Go to the line that contains "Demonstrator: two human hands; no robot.", then write out that line and all that follow to the end of the listing, exactly and without pictures.

● Data in this exercise
- Opening Delimiter -

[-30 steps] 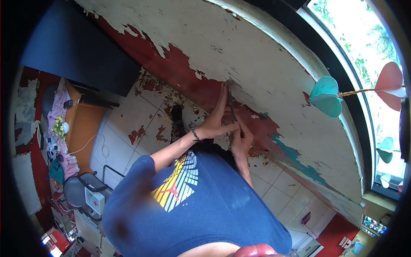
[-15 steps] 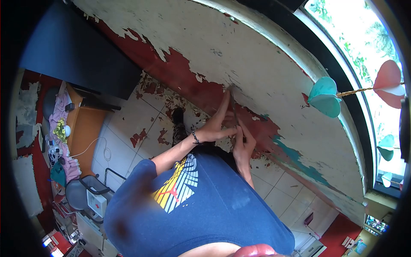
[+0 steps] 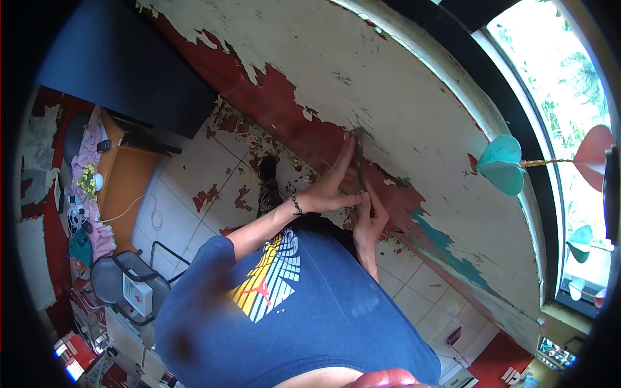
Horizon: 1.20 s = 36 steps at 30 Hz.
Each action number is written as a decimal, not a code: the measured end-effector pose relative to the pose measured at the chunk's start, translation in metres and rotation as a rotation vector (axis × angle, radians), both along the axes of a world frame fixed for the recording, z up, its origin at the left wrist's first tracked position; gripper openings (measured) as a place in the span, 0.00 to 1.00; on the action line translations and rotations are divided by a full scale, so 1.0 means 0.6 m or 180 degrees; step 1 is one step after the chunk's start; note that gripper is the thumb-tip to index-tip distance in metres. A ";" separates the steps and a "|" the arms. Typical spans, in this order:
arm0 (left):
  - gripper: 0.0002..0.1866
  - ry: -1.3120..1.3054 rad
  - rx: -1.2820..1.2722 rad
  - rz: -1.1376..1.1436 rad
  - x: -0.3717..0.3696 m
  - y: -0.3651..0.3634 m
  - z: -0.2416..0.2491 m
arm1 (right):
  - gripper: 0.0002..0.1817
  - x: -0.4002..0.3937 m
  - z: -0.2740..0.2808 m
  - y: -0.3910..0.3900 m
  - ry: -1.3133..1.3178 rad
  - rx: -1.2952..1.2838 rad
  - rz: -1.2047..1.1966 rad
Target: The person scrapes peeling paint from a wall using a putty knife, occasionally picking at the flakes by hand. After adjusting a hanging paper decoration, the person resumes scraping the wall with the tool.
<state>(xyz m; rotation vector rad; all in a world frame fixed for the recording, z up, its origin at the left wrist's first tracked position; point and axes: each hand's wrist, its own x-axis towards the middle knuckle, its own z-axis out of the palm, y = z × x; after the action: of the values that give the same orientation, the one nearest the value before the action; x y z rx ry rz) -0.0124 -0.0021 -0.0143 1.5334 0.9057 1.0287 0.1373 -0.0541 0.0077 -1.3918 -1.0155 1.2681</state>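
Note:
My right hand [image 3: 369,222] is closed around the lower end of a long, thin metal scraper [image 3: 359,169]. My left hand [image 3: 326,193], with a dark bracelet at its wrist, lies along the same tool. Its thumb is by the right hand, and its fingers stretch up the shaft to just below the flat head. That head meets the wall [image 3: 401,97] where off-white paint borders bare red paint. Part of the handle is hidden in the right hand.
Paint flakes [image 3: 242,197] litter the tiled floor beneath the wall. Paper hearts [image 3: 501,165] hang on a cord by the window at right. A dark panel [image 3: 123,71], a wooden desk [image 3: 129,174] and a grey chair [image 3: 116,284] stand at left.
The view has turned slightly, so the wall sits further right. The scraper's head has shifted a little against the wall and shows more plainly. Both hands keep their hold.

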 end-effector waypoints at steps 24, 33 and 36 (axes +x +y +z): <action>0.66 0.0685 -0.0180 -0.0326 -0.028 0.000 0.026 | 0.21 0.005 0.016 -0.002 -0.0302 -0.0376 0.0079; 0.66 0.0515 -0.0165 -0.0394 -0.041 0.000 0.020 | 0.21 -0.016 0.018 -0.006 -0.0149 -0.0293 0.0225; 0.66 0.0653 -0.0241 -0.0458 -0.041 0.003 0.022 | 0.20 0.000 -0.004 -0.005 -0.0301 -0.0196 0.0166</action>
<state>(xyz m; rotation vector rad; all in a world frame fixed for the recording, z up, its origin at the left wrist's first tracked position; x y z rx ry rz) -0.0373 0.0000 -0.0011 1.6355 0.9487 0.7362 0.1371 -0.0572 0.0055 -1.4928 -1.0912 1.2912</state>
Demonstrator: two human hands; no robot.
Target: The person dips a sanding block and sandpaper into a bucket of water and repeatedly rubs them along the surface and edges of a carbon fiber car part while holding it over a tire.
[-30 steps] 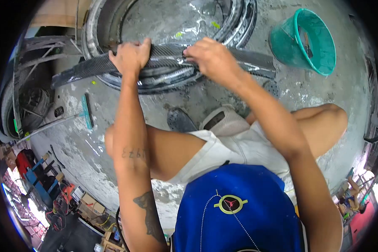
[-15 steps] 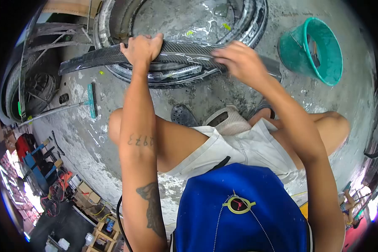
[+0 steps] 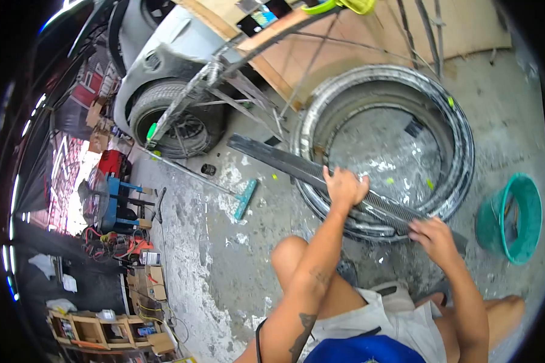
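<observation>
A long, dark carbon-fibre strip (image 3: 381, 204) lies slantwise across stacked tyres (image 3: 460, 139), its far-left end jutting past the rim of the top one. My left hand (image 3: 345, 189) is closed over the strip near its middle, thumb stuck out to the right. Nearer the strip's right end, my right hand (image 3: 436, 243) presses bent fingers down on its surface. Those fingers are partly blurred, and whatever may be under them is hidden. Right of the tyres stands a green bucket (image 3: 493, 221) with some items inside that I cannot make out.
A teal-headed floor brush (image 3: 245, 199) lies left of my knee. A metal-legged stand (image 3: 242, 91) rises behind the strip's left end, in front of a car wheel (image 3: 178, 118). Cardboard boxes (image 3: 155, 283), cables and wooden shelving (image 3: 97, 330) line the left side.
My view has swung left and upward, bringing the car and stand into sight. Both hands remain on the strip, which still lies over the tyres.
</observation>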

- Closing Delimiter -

● Reply to the exercise
Demonstrator: two human hands; no robot.
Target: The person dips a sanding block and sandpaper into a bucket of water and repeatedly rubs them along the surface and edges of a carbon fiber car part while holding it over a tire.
[-30 steps] 
[-15 steps] 
[+0 steps] 
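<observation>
A long, dark carbon-fibre strip (image 3: 381, 204) lies slantwise across stacked tyres (image 3: 460, 139), its far-left end jutting past the rim of the top one. My left hand (image 3: 345, 189) is closed over the strip near its middle, thumb stuck out to the right. Nearer the strip's right end, my right hand (image 3: 436, 243) presses bent fingers down on its surface. Those fingers are partly blurred, and whatever may be under them is hidden. Right of the tyres stands a green bucket (image 3: 493, 221) with some items inside that I cannot make out.
A teal-headed floor brush (image 3: 245, 199) lies left of my knee. A metal-legged stand (image 3: 242, 91) rises behind the strip's left end, in front of a car wheel (image 3: 178, 118). Cardboard boxes (image 3: 155, 283), cables and wooden shelving (image 3: 97, 330) line the left side.
My view has swung left and upward, bringing the car and stand into sight. Both hands remain on the strip, which still lies over the tyres.
</observation>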

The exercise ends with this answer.